Bug Fix to Minecraft Warden

After deploying the Minecraft Warden to my friend’s server we found some issues with placing it into production. I think I missed a commit->push because the same use-case was working fine on my system. Having said that, there was an issue with how the software would handle the case where the server wasn’t running and should start it up again.

Basically, the code had determined that the system should be started but wouldn’t flow to the place where the startServer() function was called. That has been fixed and has also been working just fine.

Repo Here: Warden Repo

Tire Weather Website

For some time now, I’ve been thinking about building a quick website to help my fellow enthusiasts in Canada to decide on whether or not they should install their high-specification summer tires. So far, this is what I’ll use to represent the idea/basic logic/basic design spec. I think that I’ll be doing this in C# since I am familiar with .NET but I’m pleasantly surprised at just how similar Ruby on Rails is to .NET MVC. Something tells me that it isn’t an accident ;).

ExtremeTireWeather.ca

– Threshold is 7C
– Outlook is 14 days
– Minimums are used to determine outdoor-overnight parking
– High is used to determine indoor-overnight parking

Location object
– City (String)
– Province (String)
– Country (String)

Parking Object
– Location

Weather Data Object
– City (String)
– Province (String)
– Country (String)

Days Object
– Minimum Temperature (Integer)
– Maximum Temperature (Integer)
– Rain (boolean)

Tire Object
– Class
– Lowest Temperature

UPDATE: Added Tire Object to allow support for different tire classes. Also, cleaned up some of the entities so they are more like a real UML.

Minecraft Warden: Keep your FreeBSD10 Minecraft Server Up and Running

My friend Stephane Potvin had been running a Minecraft server but was stuck with some reliability issues. I did some work for the start-up scripts but that work was lost when the port maintainer (rightfully so) decided to take a step back and fix up the port. He did a great job in my opinion and left the “start-up” process to be figured out by users.

That said, there was still a gap left. The reality is that some of things in the older port used a .lck file and that made things great and portable since you could use whatever the heck you want to wrap the service and start it up, restart it, shut it down, etc.

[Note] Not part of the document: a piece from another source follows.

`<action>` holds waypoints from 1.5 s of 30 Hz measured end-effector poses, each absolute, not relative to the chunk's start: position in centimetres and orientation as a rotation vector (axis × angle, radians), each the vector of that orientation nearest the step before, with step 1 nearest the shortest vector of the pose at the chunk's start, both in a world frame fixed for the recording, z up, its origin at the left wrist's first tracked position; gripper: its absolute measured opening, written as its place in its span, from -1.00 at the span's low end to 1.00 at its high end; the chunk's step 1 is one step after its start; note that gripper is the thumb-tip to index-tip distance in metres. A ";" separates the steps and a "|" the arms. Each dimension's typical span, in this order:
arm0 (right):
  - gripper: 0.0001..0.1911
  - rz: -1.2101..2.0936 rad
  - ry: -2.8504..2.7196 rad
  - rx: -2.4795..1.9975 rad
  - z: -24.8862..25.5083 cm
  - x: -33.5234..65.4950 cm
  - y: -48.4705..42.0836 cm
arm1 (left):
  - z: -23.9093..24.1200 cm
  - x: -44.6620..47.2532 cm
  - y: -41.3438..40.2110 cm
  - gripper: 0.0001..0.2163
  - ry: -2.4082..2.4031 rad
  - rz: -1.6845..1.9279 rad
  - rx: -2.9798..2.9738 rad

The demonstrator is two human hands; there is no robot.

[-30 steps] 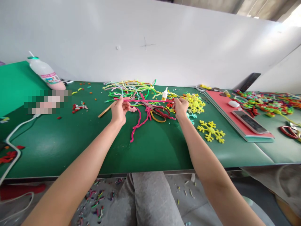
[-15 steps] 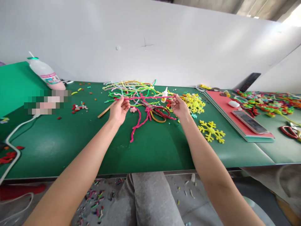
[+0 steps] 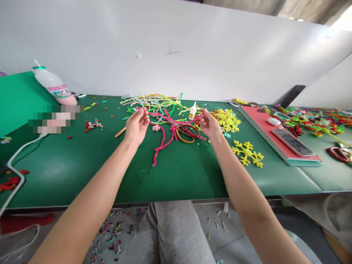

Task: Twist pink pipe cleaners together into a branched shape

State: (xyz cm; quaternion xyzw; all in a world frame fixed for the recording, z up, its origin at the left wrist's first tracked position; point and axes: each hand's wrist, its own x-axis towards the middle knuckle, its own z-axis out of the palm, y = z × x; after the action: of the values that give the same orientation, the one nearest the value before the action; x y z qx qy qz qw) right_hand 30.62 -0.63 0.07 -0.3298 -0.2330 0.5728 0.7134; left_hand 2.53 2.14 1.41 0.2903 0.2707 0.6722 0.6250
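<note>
Grey trouser leg (image 3: 170,231) showing nearest, below the edge of the green desk (image 3: 82,172). Left hand (image 3: 136,125) and right hand (image 3: 210,124) hovering above the desk, each pinching one end of a pink pipe cleaner (image 3: 176,120), which is sagging between them. Scissors (image 3: 185,141) lying beneath it. Glue bottle (image 3: 193,110) standing just behind. Heap of coloured pipe cleaners (image 3: 154,101) lying farther back, near the white wall (image 3: 176,44).
</note>
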 end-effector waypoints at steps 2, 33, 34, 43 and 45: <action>-0.89 1.293 -0.558 -0.726 0.1 30.4 -0.6 | 1.5 2.4 2.0 -0.95 0.618 1.516 0.721; -0.74 1.538 -1.126 -0.718 0.3 23.9 -2.3 | 1.1 5.1 -1.5 -0.77 0.670 0.984 1.308; -0.75 1.534 -1.156 -0.732 0.3 23.8 -2.4 | 1.0 5.1 -1.5 -0.77 0.671 0.975 1.320; -0.72 1.397 -1.294 -0.798 0.8 22.7 -2.9 | 0.7 5.0 -1.4 -0.78 0.713 0.973 1.344; -0.72 1.391 -1.277 -0.800 0.8 22.6 -2.9 | 0.7 5.0 -1.3 -0.79 0.712 0.984 1.355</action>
State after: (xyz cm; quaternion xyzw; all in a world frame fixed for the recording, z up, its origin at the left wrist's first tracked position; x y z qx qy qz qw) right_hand 22.57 -2.92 0.75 -0.3336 -0.5324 0.5797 0.5188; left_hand 5.04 -1.33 0.69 0.5879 0.3087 0.4269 0.6139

Having said all of that, I present to you my MinecraftWarden to keep the Minecraft application running like it should! Here is a link to my gitlab repo: MinecraftWarden. The only caveats are that we haven’t tested it on his system since I need to bring him a Gigabit switch to connect the server onto his network.

More Backup Scripts (This time for wordpress)

I was able to complete my backup scripts for the WordPress site lickity split. I also found that grive in ports is broken and should be deprecated since the Google API it uses has been defunct since 2012. I had to download and compile grive2 from the interwebs (a quick search will yield success).

Here is a link to the wordpress backup script: WordPress Backup

And a link to the BSD version of the Google Drive backup script: GoogleDrive Backup Script (BSD). The BSD version points to /usr/local/bin/bash instead of /bin/bash, but that could likely be soft linked.

FYI, I pass the TARGETDIR in through the script’s args but here is an example of how my crontab looks like on the WordPress server:

0 0 * * * /home/brodey/src/Scripts/backupWordPressh.sh
30 0 * * * /home/brodey/src/Scripts/backupBSDFilesToGoogleDocs.sh /FreeNAS/WordPress

Yes, I’ll eventually have a “common place” for all of my scripts to run and better maintainability  but this is a “get something in place now” type of deal.

First things that I’m working on

Looks like I may be looking at a possible drive failure or, “normal” wear-in on one of my brand new hard drives (A 4TB Hitachi). I received a lovely error message from FreeNAS indicating that my drive error count increased from 0 to 1, so I shall be monitoring that count to see if it’s rate of increase changes.

In the mean time, and after taking manual backups of data. I decided to get some backup scripts in place so that I don’t have to continuously monitor the situation. I developed a simple script with a touch of ‘hard coding’ to get the job done for now, using a couple posts about grive and BASH.  Grive is awesome, grive -f is also equally awesome when forcing a “download” or “pull” from your Google Drive.